Такими остались Фицджеральды в памяти. Именно этот период вспоминал Скотт, описывая одну «поездку на такси на закате дня, когда небо над высоченными зданиями переливалось розовыми и лиловыми тонами. Я ехал и распевал во все горло, потому что у меня было все, что я хотел, и я знал: таким счастливым я уже больше не буду никогда». Гораздо позднее они поймут, как одиноки они были на грандиозном карнавале, каким являлся в то время Нью-Йорк; они «чувствовали себя словно дети, попавшие в огромный, ярко освещенный, еще не обследованный сарай». Но они совсем не были тем, чем казались. Среди гомона ночного клуба Скотт, вдруг, начинал говорить о литературе, и тогда сразу же становилось ясно, что за его внешностью студента скрывается более утонченный ум, что талант не оставляет его в покое ни на минуту. Чувствительный, как молодой листок, он трепетно реагировал на самое слабое дуновение. Он отмечал каждое движение эмоций, малейшие нюансы поведения и вкладывал их в свои произведения, которые писал почти как журнальные статьи, но облекал их в художественную форму. Так он запечатлел век, формированию которого способствовал, и его творчество и бравада нераздельно переплетались друг с другом.
На этом тернистом пути Зельда являлась источником и вдохновения, и мучений. Ее проделки предоставляли ему массу материала для его произведений, и все же иногда ему приходилось просить ее оставить его на время в покое, чтобы он мог выплеснуть на страницы своих книг накопленное, прежде чем она опять вовлечет его в новую круговерть. Ее богатое воображение, тонкая эксцентричность добавляли глубину его поразительной наблюдательности, его способности улавливать малейшие проявления человеческих чувств и придавать им жизненную правдивость. В то же время установленные им для себя нормы не были понятны ей. Фицджеральда, который в душе был художником, раздражала необходимость писать иногда для «Сатердей ивнинг пост» заведомо трафаретные рассказы с неизбежной, как он говорил, «джазовой концовкой». Много лет спустя Зельда признавалась: «Я всегда считала, что любой публикуемый в «Пост» рассказ первоклассен, что это цель, к которой стоит стремиться. Публикация в нем действительно несла на себе печать признания, поскольку «Пост» всегда принимал произведения лишь подлинных мастеров. Но Скотту почему-то претило писать для него». Фицджеральд, по его собственным словам, испытывал «раздвоенность». Зельда хотела, чтобы он творил главным образом ради нее, а не ради своей мечты.

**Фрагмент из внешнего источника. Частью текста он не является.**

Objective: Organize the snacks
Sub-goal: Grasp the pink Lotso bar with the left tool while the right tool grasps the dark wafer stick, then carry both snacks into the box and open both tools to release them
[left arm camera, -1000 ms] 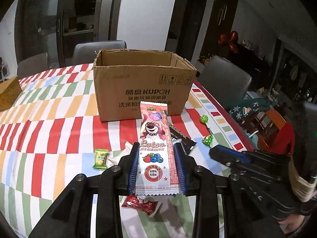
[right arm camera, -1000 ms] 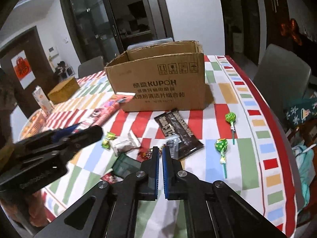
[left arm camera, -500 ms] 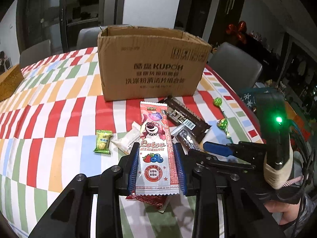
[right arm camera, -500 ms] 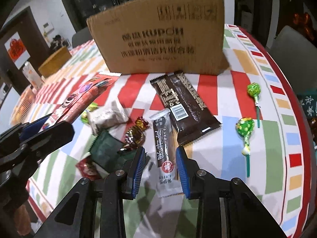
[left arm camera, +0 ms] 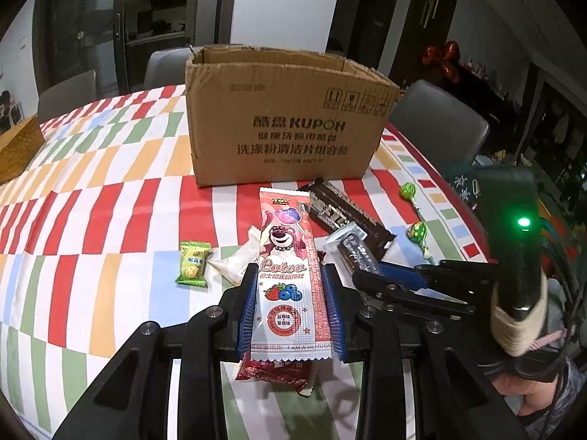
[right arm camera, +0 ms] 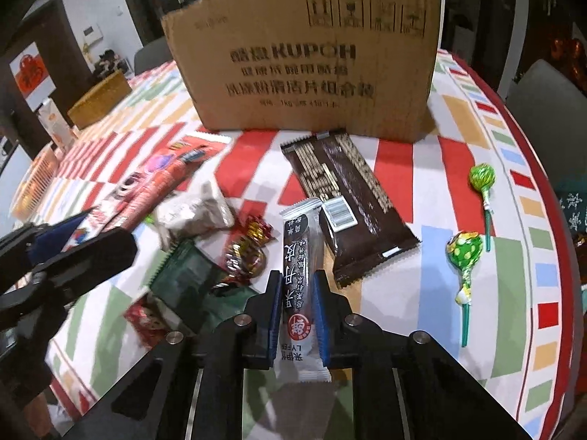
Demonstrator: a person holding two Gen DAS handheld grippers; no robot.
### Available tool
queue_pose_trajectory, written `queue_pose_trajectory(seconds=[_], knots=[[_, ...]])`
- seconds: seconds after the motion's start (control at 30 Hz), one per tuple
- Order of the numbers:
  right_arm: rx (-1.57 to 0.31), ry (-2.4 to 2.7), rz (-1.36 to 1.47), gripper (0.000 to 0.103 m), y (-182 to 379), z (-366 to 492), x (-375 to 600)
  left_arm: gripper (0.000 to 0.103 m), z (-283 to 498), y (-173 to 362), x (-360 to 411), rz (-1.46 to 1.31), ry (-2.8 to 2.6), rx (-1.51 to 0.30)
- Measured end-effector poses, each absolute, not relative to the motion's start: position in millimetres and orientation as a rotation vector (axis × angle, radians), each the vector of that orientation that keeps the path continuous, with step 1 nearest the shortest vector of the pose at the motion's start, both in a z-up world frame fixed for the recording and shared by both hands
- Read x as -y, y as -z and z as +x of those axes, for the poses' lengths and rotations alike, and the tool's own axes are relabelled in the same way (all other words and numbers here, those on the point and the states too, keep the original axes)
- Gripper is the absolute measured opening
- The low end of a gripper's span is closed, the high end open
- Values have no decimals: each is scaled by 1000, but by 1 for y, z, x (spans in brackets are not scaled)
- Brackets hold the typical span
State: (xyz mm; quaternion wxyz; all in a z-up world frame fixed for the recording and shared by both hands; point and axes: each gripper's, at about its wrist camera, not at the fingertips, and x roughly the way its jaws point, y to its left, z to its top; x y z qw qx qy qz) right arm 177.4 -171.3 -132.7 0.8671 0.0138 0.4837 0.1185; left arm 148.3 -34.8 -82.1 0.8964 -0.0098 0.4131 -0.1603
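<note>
My left gripper (left arm camera: pixel 290 308) is shut on a long pink bear-print snack packet (left arm camera: pixel 286 256), held just above the striped tablecloth. Behind it stands an open cardboard box (left arm camera: pixel 286 124). My right gripper (right arm camera: pixel 295 315) points down at the table, its jaws closing on a slim dark snack bar (right arm camera: pixel 297 256), with the blue pads against both its sides. The bar's tip rests on a brown chocolate packet (right arm camera: pixel 348 198). In the left wrist view the right gripper (left arm camera: pixel 389 278) lies low at the right. The right wrist view shows the left gripper (right arm camera: pixel 73 249) at the left.
Loose sweets lie around: a green candy (left arm camera: pixel 192 262), a white wrapped candy (left arm camera: pixel 234 260), a red packet (left arm camera: pixel 275 366), a gold-red candy (right arm camera: pixel 245 253), a dark green packet (right arm camera: pixel 183 278) and two green lollipops (right arm camera: pixel 464 253). A woven box (left arm camera: pixel 18 146) sits far left. The table edge (right arm camera: pixel 543 220) curves at right.
My right gripper dropped to the table, opened, and closed around the slim dark bar. My left gripper sank a little with the pink packet still in it.
</note>
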Motion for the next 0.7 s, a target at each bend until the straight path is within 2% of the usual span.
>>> queue_pose_trajectory(seconds=[0.4,0.7], knots=[[-789,-250,93,18,50,151,186,34,136,24,30,-42,348,-695],[-667,-262,116,18,1,162,188,34,151,-18,29,-32,350,-582]])
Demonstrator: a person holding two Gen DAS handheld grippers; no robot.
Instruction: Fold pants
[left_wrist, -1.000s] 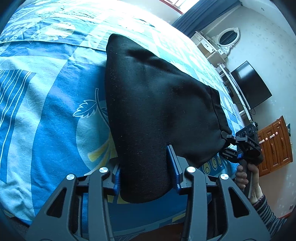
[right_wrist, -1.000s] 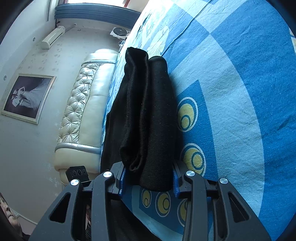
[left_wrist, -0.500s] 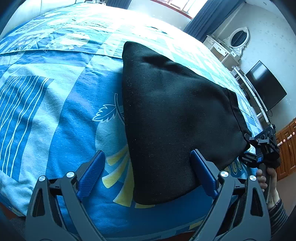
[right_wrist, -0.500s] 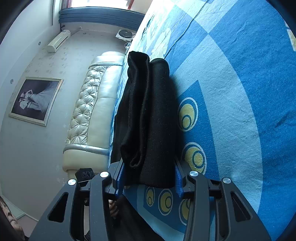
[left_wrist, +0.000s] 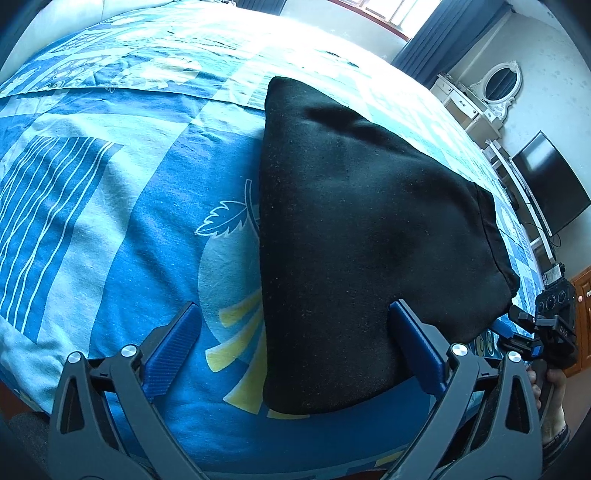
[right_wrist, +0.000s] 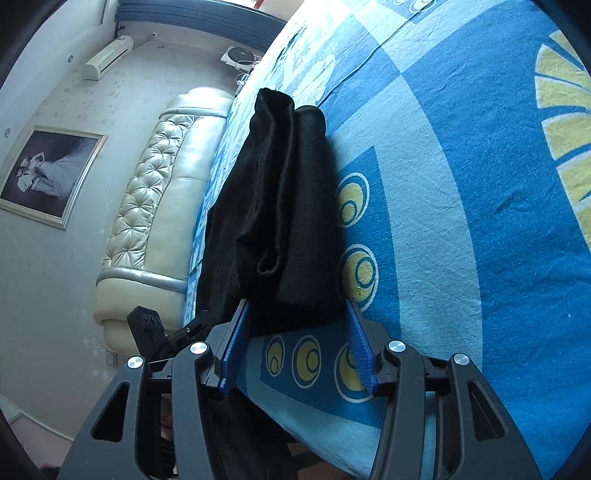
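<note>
The left gripper has its 2 blue fingers spread wide. The near corner of the black pants lies in the gap between them, but only the right finger seems to touch the cloth; the left one stands apart from it, over the blue bedsheet. So this claw holds nothing now.

The right gripper is also parted. Its fingers stand on both sides of the other near end of the pants, just beside the stacked layers, and I cannot see any pinch on the cloth. In the left wrist view this gripper is at the far right corner of the bundle, held by a hand.

The pants lie on the bed as a thick, compact packet, near the front edge of the mattress. From the right side at least 2 rolled layers are visible, and 1 loose lip hangs open at the end.

My judgement is that the fold is nearly complete and the step in hand is the release. To do it well, both claws should go straight back along their own fingers, low and slow, without lifting, so that the pads do not drag the top layer. The loose lip on the right side could slide or open; a light press there may be needed. The headboard is far and no obstacle.
</note>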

Летом он приступил к роману, над которым с перерывами продолжал трудиться всю осень, с восторгом отмечая ход работы. 10 ноября: «Роман продвигается хорошо. За последние три дня написал 15 тысяч слов — довольно много даже для меня, хоть и пишу я очень быстро». В «Прекрасных, но обреченных», первоначально названных «Полет ракеты», он описывает, как две жизни — молодого человека с задатками и слабостями художника, но без подлинного творческого горения и его прекрасной жены — рушатся из-за попусту растраченных ими обоими сил. «Может быть, это звучит претенциозно, — признавался он своему редактору, — но это действительно превосходное произведение. Надеюсь, оно не разочарует рецензентов, которым понравился мой первый роман».
В августе «Скрибнерс» опубликовало сборник его рассказов «Соблазнительницы и философы». Над ними еще сияло солнце его ранних успехов — «щедрое, ласкающее солнце», «превращавшее море в маленькие качающиеся золотые чашечки» или «обливавшее дом золотою охрой, словно декоративную вазу». Но тут же был и леденящий ужас замуровывающего «Ледяного дворца» и гипнотизирующий рок «Граненой чаши». По мнению большинства критиков, сборник не оправдал надежд, возлагавшихся на автора «По эту сторону рая». Они отмечали его поверхностность, продиктованную стремлением потрафить вкусу читающей публики, его рекламный блеск. Даже ошибки Фицджеральда в грамматике и синтаксисе казались им порождением его дерзкого стиля. Однако все в один голос утверждали, что рассказам его присущи очарование, лирический трепет, порыв и музыкальность. Фицджеральд был прирожденным мечтателем и выдумщиком, и его неиссякаемо остроумные и неотразимо привлекательные молодые люди существовали лишь на страницах его произведений, хотя позднее они, по-видимому, оказались воплощением его века.